*** Data segment Section Begins ***

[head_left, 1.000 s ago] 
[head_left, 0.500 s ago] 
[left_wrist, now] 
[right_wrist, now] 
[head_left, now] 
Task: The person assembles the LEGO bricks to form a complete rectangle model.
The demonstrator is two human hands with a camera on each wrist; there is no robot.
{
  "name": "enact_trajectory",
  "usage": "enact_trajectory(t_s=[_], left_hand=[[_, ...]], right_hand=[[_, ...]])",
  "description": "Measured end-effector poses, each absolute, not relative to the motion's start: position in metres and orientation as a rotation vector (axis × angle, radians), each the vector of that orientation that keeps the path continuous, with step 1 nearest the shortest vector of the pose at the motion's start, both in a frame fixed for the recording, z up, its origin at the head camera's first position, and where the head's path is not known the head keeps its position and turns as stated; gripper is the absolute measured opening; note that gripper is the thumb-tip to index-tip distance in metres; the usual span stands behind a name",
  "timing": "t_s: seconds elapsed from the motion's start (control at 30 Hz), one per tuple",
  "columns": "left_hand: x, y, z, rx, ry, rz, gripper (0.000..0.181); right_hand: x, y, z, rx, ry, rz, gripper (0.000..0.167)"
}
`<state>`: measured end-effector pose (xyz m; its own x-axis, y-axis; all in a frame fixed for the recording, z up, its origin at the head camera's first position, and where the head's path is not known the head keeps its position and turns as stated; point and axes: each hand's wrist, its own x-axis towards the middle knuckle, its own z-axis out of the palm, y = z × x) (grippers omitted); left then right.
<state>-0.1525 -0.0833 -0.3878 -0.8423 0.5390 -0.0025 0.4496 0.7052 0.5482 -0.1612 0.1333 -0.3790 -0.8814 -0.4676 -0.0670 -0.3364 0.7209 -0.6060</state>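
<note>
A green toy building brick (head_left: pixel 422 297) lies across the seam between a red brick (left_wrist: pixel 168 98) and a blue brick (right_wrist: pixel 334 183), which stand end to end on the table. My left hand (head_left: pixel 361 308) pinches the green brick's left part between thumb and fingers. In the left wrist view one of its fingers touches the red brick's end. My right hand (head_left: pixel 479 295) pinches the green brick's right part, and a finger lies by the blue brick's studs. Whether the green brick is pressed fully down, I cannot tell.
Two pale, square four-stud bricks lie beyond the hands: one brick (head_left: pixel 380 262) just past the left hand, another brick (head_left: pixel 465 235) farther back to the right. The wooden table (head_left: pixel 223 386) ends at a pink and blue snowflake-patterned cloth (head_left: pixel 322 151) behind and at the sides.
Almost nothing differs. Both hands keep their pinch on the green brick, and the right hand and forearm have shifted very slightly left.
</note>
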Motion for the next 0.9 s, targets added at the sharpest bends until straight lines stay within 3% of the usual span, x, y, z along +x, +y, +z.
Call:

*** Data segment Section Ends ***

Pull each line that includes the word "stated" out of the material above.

  "description": "Measured end-effector poses, each absolute, not relative to the motion's start: position in metres and orientation as a rotation vector (axis × angle, radians), each the vector of that orientation that keeps the path continuous, with step 1 nearest the shortest vector of the pose at the motion's start, both in a frame fixed for the recording, z up, its origin at the head camera's first position, and where the head's path is not known the head keeps its position and turns as stated; gripper is the absolute measured opening; note that gripper is the thumb-tip to index-tip distance in metres; the usual span stands behind a name",
`<state>`: measured end-effector pose (xyz m; its own x-axis, y-axis; all in a frame fixed for the recording, z up, its origin at the head camera's first position, and where the head's path is not known the head keeps its position and turns as stated; point and axes: each hand's wrist, its own x-axis towards the middle knuckle, its own z-axis out of the palm, y = z × x) (grippers omitted); left then right.

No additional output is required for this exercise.